Researchers have uncovered an extremely stealthy trojan for Linux systems that attackers have been using to siphon sensitive data from governments and pharmaceutical companies around the world.

The previously undiscovered malware represents a missing puzzle piece tied to "Turla," a so-called advanced persistent threat (APT) disclosed in August by Kaspersky Lab and Symantec. For at least four years, the campaign targeted government institutions, embassies, military, education, research, and pharmaceutical companies in more than 45 countries.

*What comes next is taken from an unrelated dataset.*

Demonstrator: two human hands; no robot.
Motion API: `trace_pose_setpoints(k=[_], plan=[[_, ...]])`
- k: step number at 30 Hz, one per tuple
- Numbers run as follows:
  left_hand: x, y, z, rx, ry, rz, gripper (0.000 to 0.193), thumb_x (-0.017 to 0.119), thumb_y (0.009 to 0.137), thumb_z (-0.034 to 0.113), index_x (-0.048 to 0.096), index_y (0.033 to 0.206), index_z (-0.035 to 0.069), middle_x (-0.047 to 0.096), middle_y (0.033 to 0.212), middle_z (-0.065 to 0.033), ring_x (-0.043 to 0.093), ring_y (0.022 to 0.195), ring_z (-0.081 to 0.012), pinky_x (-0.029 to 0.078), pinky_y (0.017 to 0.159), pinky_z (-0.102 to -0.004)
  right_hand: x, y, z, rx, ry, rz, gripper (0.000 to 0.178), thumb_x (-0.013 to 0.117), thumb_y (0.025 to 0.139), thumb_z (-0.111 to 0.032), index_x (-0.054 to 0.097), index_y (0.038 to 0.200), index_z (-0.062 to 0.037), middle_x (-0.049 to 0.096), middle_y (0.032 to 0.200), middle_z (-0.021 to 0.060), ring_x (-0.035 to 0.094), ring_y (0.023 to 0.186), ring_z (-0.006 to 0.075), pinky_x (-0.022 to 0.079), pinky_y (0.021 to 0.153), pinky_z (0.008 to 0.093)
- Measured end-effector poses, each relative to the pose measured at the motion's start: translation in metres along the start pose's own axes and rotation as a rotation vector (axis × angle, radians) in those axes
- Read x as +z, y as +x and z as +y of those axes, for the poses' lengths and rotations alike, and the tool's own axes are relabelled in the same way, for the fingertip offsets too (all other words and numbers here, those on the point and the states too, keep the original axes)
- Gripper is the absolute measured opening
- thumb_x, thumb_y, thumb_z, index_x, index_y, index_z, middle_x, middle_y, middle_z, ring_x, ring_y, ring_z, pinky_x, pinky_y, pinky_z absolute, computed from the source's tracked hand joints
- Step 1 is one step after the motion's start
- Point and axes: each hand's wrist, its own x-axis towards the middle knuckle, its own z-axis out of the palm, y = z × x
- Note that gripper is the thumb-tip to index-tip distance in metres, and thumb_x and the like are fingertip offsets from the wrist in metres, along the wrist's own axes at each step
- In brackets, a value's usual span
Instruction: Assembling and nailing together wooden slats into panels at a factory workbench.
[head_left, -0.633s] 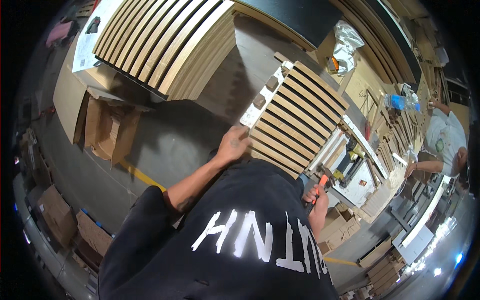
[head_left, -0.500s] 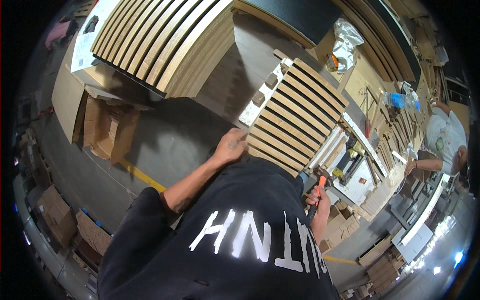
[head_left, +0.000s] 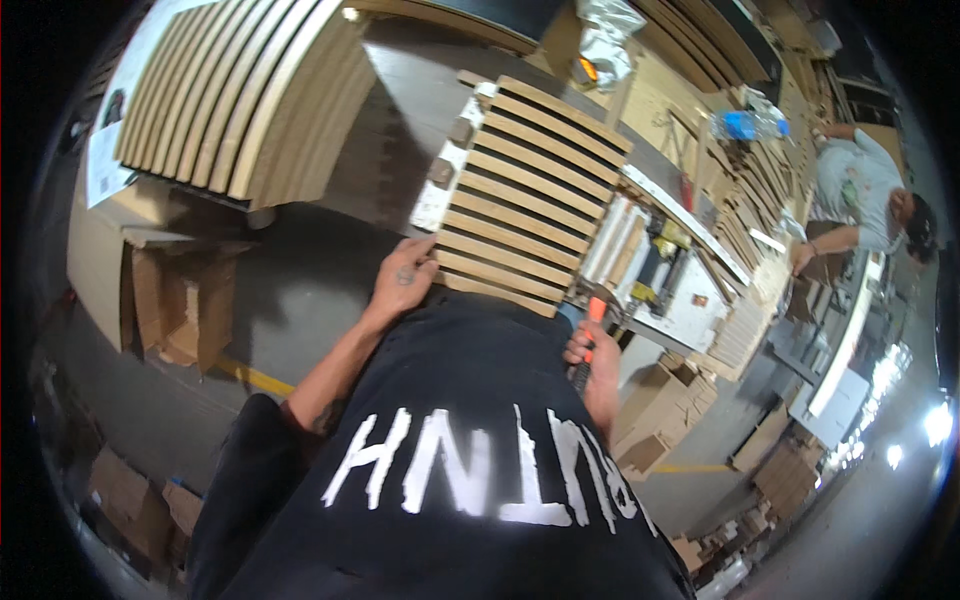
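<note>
A slatted wood panel (head_left: pixel 530 195), with light strips separated by dark gaps, lies in front of me on the bench. My left hand (head_left: pixel 406 275) grips its near left edge, fingers curled against the side; the thumb is partly hidden. Near the panel's right corner, my right hand (head_left: pixel 592 352) is wrapped round the orange and black handle of a hammer (head_left: pixel 597 308). The hammer's metal head is up, close to the bench edge and small in view. Beneath the panel's left side a white-topped support (head_left: pixel 428 208) with brown blocks sticks out.
A tall stack of slatted panels (head_left: pixel 230 95) stands at the left, above an open cardboard box (head_left: pixel 190 310). Rightward on the bench are a water bottle (head_left: pixel 745 126), crumpled plastic (head_left: pixel 607 40) and loose wood strips (head_left: pixel 745 205). A co-worker (head_left: pixel 855 190) reaches in at the far right.
The whole view has shifted, so panel, bench and stack appear further left and higher. My left hand stays at the panel's edge, and my right hand keeps its hold on the hammer.
</note>
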Motion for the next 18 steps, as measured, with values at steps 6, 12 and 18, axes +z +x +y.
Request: trace_pose_setpoints(k=[6, 12, 18], plan=[[0.016, -0.001, -0.011, -0.016, -0.043, 0.086, 0.047, 0.057, 0.086, 0.009, 0.055, 0.132, -0.001, 0.061, 0.110, -0.0173, 0.061, 0.090, -0.0261, 0.048, 0.085, -0.0326, 0.000, -0.008, 0.000, 0.020, -0.107, 0.038, 0.012, 0.051, 0.099, -0.019, 0.049, 0.096, -0.0075, 0.042, 0.064, -0.0019, 0.037, 0.047, 0.0077, 0.033, 0.042, 0.0246], [0.003, -0.002, 0.001, -0.079, -0.098, 0.057, 0.048, 0.054, 0.091, 0.010, 0.052, 0.137, 0.000, 0.062, 0.116, -0.0150, 0.058, 0.105, -0.0224, 0.045, 0.094, -0.0326, -0.013, -0.004, 0.000, -0.048, 0.009, 0.040, 0.015, 0.052, 0.098, -0.020, 0.049, 0.100, -0.0057, 0.044, 0.066, 0.0003, 0.042, 0.050, 0.0100, 0.034, 0.044, 0.0256], [0.015, 0.001, -0.015, -0.240, -0.267, 0.102, 0.034, 0.061, 0.093, 0.016, 0.062, 0.119, -0.005, 0.068, 0.106, -0.0137, 0.063, 0.097, -0.0192, 0.048, 0.089, -0.0309, -0.027, -0.001, -0.005, -0.011, -0.012, -0.045, 0.019, 0.051, 0.101, -0.024, 0.050, 0.100, -0.0051, 0.051, 0.068, 0.0021, 0.048, 0.051, 0.0128, 0.041, 0.046, 0.0278]])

The unknown attackers—who are probably backed by a nation-state, according to Symantec—were known to have infected several hundred Windows-based computers by exploiting a variety of vulnerabilities, at least two of which were zero-day bugs. The malware was notable for its use of a rootkit that made it extremely hard to detect.

Now researchers from Moscow-based Kaspersky Lab have detected Linux-based malware used in the same campaign. Turla was already ranked as one of the top-tier APTs, in the same league as the recently disclosed Regin for instance. The discovery of the Linux component suggests it is bigger than previously thought and may presage the discovery of still more infected systems.

"The [Turla] operations are being carried out in broader environments than we previously knew," Kaspersky Lab expert Kurt Baumgartner told Ars. "All the other stuff we've seen from Turla has been windows based. This piece of the puzzle shows us that they do not limit themselves."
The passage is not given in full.